WHAT THE EXERCISE ASKS →
Could you give the whole listing again, exactly as it reads?

=== Begin Enclosure ===

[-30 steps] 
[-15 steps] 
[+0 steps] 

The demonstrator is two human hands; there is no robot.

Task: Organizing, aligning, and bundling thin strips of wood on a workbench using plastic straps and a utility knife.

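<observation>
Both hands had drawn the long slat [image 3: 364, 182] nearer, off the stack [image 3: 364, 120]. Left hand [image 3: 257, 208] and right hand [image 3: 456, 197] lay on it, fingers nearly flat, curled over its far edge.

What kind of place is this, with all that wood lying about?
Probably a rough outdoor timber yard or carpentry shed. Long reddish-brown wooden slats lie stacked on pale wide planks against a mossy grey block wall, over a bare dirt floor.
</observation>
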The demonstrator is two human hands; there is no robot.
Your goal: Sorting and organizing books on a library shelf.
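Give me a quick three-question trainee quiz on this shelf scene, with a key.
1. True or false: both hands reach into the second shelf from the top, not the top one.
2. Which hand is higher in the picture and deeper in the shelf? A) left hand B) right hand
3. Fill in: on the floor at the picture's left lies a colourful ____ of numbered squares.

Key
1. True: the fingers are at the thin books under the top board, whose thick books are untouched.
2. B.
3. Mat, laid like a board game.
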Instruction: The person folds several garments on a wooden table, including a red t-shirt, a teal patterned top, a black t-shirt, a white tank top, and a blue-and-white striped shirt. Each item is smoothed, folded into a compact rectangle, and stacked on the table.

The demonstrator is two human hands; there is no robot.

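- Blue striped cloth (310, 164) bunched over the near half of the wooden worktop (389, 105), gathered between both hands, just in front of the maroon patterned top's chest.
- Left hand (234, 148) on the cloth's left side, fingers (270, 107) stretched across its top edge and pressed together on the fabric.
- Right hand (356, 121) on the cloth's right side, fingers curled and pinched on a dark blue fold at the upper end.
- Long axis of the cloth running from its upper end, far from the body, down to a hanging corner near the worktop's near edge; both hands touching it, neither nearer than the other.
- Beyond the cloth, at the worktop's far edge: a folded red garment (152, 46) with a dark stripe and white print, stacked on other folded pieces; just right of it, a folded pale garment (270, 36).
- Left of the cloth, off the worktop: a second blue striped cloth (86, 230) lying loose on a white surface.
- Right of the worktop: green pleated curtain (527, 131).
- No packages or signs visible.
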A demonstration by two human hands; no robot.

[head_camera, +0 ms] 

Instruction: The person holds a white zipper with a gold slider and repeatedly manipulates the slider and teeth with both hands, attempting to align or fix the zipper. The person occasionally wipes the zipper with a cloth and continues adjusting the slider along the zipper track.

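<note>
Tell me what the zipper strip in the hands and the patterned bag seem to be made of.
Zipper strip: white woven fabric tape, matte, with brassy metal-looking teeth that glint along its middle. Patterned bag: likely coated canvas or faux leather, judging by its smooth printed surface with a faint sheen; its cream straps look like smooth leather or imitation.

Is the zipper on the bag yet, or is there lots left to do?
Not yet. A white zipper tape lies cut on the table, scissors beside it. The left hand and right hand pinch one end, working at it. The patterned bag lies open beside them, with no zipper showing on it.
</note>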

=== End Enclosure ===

THE COMPLETED TASK →
[-30 steps] 
[-15 steps] 
[+0 steps] 

The demonstrator is two human hands; there is no robot.

Task: Organizing, aligning, and bundling thin strips of wood on a workbench using plastic straps and a utility knife.

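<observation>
Both hands had drawn the long slat [image 3: 364, 182] nearer, off the stack [image 3: 364, 120]. Left hand [image 3: 257, 208] and right hand [image 3: 456, 197] lay on it, fingers nearly flat, curled over its far edge.

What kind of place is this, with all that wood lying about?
Probably a rough outdoor timber yard or carpentry shed. Long reddish-brown wooden slats lie stacked on pale wide planks against a mossy grey block wall, over a bare dirt floor.
</observation>
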The demonstrator is two human hands; there is no robot.
Your goal: Sorting and organizing books on a library shelf.
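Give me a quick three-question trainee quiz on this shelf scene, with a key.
1. True or false: both hands reach into the second shelf from the top, not the top one.
2. Which hand is higher in the picture and deeper in the shelf? A) left hand B) right hand
3. Fill in: on the floor at the picture's left lies a colourful ____ of numbered squares.

Key
1. True: the fingers are at the thin books under the top board, whose thick books are untouched.
2. B.
3. Mat, laid like a board game.
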Instruction: The person folds several garments on a wooden table, including a red t-shirt, a teal patterned top, a black t-shirt, a white tank top, and a blue-and-white striped shirt. Each item is smoothed, folded into a compact rectangle, and stacked on the table.

The demonstrator is two human hands; there is no robot.

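- Blue striped cloth (310, 164) bunched over the near half of the wooden worktop (389, 105), gathered between both hands, just in front of the maroon patterned top's chest.
- Left hand (234, 148) on the cloth's left side, fingers (270, 107) stretched across its top edge and pressed together on the fabric.
- Right hand (356, 121) on the cloth's right side, fingers curled and pinched on a dark blue fold at the upper end.
- Long axis of the cloth running from its upper end, far from the body, down to a hanging corner near the worktop's near edge; both hands touching it, neither nearer than the other.
- Beyond the cloth, at the worktop's far edge: a folded red garment (152, 46) with a dark stripe and white print, stacked on other folded pieces; just right of it, a folded pale garment (270, 36).
- Left of the cloth, off the worktop: a second blue striped cloth (86, 230) lying loose on a white surface.
- Right of the worktop: green pleated curtain (527, 131).
- No packages or signs visible.
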A demonstration by two human hands; no robot.

[head_camera, +0 ms] 

Instruction: The person holds a white zipper with a gold slider and repeatedly manipulates the slider and teeth with both hands, attempting to align or fix the zipper. The person occasionally wipes the zipper with a cloth and continues adjusting the slider along the zipper track.

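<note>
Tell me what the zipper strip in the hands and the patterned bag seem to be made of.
Zipper strip: white woven fabric tape, matte, with brassy metal-looking teeth that glint along its middle. Patterned bag: likely coated canvas or faux leather, judging by its smooth printed surface with a faint sheen; its cream straps look like smooth leather or imitation.

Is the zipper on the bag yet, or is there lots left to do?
Not yet. A white zipper tape lies cut on the table, scissors beside it. The left hand and right hand pinch one end, working at it. The patterned bag lies open beside them, with no zipper showing on it.
</note>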

The generated output is now complete.